These clubs were true circles in which most of the ideological, social and educational transformations that society needed were debated and many of which entered the constitutional reform of the government of Federico Errázuriz Zañartu. Others of these approaches were written in the text of the Chilean Constitution of 1925.

After the creation of the Truth Lodge in 1872 –the tenth dependent upon the Grand Lodge of Chile–, a significant number of Masonic workshops were founded throughout the national territory. Influential personalities from the social, business and educational fields joined in each city.
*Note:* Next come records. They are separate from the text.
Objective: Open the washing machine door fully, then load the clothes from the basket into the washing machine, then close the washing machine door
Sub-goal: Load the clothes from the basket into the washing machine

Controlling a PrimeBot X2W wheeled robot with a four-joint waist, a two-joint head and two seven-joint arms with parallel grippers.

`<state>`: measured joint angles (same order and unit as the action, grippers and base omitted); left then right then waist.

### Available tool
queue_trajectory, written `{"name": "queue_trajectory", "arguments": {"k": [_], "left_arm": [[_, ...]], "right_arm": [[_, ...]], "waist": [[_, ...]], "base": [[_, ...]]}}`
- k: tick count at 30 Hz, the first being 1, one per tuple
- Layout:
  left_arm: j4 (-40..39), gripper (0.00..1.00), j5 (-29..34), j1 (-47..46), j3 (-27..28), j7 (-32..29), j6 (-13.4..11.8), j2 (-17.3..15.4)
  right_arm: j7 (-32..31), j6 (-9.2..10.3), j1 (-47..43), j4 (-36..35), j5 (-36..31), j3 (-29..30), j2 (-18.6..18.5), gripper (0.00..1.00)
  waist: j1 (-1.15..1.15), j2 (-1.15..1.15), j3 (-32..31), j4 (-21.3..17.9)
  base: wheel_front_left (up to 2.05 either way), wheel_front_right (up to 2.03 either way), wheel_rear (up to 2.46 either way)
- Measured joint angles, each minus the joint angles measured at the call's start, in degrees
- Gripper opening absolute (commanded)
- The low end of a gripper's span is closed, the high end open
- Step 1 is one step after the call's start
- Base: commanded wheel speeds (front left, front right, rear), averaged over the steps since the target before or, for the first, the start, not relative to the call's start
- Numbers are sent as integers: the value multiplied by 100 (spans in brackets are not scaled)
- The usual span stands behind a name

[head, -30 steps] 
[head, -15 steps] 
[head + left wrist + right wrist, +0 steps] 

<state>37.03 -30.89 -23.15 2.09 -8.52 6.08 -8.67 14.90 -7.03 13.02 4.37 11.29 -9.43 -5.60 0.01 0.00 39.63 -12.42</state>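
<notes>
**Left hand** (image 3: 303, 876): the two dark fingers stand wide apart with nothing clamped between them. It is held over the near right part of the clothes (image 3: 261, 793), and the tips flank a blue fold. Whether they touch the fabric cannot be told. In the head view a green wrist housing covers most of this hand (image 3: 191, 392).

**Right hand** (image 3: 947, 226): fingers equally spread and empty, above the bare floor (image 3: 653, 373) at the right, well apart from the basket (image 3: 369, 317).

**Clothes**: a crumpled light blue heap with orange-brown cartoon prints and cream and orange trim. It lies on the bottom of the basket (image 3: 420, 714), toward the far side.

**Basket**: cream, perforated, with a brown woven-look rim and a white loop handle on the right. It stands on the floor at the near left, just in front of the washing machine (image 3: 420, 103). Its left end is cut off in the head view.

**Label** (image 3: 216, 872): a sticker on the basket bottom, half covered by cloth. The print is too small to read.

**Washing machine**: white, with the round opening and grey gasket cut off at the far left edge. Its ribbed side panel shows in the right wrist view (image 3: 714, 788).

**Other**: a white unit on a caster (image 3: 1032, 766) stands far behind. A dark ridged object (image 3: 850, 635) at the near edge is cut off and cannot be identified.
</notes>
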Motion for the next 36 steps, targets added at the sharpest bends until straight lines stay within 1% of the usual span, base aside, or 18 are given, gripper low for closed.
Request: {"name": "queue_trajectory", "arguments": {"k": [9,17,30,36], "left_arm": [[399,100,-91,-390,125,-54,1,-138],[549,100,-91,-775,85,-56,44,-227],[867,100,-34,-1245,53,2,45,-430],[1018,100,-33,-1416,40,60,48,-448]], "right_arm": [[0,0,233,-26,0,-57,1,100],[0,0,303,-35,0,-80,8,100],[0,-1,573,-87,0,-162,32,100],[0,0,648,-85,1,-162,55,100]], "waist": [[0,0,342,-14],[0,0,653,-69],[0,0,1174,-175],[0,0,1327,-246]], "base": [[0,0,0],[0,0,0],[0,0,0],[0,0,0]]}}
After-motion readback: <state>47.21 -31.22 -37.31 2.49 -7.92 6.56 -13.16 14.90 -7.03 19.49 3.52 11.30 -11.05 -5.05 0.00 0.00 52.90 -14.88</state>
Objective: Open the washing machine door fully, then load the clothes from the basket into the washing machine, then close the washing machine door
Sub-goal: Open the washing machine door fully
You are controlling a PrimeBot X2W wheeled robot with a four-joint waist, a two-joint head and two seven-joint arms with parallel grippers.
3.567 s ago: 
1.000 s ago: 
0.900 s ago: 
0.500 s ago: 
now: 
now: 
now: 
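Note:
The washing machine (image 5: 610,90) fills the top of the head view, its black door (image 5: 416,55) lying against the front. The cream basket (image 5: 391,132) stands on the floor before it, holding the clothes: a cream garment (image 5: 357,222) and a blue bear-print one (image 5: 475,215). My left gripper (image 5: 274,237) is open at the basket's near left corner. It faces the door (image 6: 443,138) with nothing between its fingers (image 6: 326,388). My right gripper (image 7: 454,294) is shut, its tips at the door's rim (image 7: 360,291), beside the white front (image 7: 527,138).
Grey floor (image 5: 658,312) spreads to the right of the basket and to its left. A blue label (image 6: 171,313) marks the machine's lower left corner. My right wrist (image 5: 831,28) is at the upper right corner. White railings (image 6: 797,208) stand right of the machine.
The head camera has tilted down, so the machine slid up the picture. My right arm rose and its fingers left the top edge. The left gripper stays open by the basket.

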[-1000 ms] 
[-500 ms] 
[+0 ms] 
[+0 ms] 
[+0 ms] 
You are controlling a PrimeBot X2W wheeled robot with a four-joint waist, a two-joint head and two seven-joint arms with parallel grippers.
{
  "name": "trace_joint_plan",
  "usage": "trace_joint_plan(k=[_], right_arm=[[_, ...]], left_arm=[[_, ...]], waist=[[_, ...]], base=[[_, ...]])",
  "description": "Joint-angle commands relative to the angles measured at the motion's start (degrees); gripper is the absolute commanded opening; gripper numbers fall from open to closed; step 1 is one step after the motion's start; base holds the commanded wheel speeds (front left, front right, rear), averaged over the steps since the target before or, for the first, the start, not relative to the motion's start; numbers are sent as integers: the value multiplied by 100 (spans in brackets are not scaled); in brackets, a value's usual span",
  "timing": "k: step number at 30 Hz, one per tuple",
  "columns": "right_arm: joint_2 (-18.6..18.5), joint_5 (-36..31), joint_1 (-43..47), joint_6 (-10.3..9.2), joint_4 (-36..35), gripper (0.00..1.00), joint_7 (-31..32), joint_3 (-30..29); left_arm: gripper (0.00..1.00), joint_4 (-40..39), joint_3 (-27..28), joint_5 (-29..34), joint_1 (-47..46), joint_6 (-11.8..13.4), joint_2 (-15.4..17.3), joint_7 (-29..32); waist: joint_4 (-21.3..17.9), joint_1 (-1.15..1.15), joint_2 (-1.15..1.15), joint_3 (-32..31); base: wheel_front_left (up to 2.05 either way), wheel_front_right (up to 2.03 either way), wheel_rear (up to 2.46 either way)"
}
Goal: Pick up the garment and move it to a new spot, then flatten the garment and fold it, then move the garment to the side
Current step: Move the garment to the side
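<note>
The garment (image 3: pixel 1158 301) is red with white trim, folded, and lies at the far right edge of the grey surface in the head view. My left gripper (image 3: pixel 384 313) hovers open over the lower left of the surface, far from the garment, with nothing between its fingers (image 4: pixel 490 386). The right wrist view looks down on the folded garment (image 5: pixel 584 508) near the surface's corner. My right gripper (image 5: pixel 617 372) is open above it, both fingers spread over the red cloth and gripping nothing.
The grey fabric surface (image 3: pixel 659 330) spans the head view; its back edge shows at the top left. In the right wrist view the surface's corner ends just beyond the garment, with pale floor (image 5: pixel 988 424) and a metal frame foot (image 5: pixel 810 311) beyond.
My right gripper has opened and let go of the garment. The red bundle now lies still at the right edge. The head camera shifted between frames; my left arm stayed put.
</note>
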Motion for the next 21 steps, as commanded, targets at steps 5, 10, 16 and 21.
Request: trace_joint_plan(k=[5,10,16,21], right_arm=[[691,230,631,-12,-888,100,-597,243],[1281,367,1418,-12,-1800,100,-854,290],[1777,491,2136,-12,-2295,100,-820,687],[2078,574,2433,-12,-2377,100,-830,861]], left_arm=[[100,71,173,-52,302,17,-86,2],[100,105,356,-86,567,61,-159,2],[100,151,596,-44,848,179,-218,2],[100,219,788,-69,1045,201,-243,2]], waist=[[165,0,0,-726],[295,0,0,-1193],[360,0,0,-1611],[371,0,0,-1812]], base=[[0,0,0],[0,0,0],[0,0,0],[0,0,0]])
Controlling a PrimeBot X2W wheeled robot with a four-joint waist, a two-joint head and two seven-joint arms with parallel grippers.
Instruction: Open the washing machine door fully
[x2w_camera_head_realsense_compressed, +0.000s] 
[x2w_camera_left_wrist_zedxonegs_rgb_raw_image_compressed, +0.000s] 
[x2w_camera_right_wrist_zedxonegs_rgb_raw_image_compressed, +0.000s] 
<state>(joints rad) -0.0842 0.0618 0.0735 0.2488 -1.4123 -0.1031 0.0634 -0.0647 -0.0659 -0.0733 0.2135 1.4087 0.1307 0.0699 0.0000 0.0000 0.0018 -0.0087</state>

In 1862, the Grand Lodge of Chile was recognized by the Grand Lodge of Massachusetts, that is, the same year it was founded, and the following year it would obtain recognition from the Grand Lodge of the District of Columbia.

In 1864, when the problems caused by Napoleon III in French Freemasonry had already been overcome, official recognition was obtained by the Central Grand Orient de France. By 1862, the first Constitution was promulgated under the name of Statutes of the Masonic Order in Chile.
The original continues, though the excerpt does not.